_What you should do_
Set down exactly the lines from the one containing "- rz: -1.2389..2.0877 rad" through the last line of the data below, and no others.
□ □ □ □ □
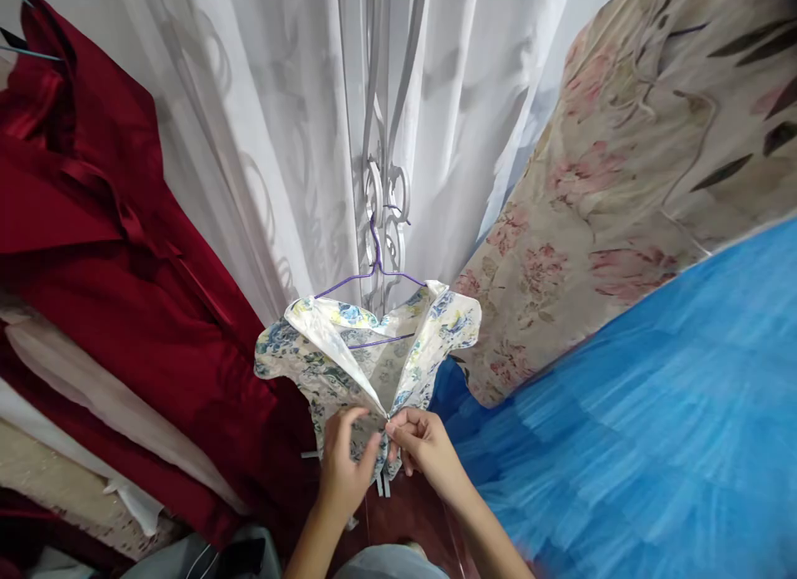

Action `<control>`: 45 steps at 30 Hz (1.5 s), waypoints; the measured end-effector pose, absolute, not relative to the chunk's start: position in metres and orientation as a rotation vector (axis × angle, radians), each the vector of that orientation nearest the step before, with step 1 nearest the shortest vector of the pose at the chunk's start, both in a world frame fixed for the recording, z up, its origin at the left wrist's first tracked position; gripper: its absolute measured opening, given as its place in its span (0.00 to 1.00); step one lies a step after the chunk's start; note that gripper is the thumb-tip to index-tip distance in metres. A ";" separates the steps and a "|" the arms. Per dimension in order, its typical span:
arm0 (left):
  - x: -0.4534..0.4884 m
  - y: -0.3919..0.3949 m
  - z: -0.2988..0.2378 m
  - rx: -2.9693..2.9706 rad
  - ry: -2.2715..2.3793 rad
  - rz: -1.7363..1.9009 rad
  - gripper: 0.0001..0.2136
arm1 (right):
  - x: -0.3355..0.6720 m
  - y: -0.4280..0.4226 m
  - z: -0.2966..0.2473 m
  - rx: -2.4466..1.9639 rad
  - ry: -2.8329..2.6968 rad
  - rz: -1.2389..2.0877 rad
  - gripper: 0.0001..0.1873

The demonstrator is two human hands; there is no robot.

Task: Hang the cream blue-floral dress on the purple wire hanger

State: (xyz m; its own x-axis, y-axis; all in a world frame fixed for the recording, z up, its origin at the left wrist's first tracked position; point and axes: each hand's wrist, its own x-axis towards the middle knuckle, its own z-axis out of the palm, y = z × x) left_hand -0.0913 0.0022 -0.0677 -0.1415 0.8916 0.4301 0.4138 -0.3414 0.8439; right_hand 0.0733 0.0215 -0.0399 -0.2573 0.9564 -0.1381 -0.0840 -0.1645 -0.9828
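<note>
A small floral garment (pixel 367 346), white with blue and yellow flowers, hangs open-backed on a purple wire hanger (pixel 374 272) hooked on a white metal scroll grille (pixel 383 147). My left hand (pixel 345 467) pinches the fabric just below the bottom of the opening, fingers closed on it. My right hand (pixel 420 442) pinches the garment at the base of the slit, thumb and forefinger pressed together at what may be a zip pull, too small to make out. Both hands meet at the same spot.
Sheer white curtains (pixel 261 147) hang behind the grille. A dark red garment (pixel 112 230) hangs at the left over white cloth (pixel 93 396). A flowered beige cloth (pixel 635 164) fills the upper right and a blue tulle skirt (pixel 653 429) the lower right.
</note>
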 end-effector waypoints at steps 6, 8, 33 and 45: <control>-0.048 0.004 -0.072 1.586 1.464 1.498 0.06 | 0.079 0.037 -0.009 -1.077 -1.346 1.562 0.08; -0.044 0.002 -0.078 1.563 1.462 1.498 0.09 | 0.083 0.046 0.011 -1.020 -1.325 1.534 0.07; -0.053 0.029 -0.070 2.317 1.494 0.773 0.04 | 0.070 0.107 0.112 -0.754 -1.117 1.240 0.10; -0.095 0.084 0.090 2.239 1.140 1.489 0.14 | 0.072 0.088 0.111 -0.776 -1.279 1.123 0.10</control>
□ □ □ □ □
_Response_
  - rz: -1.2389..2.0877 rad
  - gripper: 0.0001..0.1873

The demonstrator is two human hands; there is no robot.

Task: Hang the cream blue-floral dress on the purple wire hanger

State: (xyz m; its own x-axis, y-axis; all in a world frame fixed for the recording, z up, its origin at the left wrist's first tracked position; point and axes: each hand's wrist, its own x-axis towards the middle knuckle, its own z-axis out of the palm, y = z × x) left_hand -0.0913 0.0022 -0.0677 -0.1415 0.8916 0.4301 0.4138 -0.3414 0.8439; right_hand 0.0733 0.0215 -0.0399 -0.2573 0.9564 -0.1381 -0.0840 -0.1645 -0.9828
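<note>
A small floral garment (pixel 367 346), white with blue and yellow flowers, hangs open-backed on a purple wire hanger (pixel 374 272) hooked on a white metal scroll grille (pixel 383 147). My left hand (pixel 345 467) pinches the fabric just below the bottom of the opening, fingers closed on it. My right hand (pixel 420 442) pinches the garment at the base of the slit, thumb and forefinger pressed together at what may be a zip pull, too small to make out. Both hands meet at the same spot.
Sheer white curtains (pixel 261 147) hang behind the grille. A dark red garment (pixel 112 230) hangs at the left over white cloth (pixel 93 396). A flowered beige cloth (pixel 635 164) fills the upper right and a blue tulle skirt (pixel 653 429) the lower right.
</note>
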 end-effector waypoints at steps 6, 8, 33 and 45: <control>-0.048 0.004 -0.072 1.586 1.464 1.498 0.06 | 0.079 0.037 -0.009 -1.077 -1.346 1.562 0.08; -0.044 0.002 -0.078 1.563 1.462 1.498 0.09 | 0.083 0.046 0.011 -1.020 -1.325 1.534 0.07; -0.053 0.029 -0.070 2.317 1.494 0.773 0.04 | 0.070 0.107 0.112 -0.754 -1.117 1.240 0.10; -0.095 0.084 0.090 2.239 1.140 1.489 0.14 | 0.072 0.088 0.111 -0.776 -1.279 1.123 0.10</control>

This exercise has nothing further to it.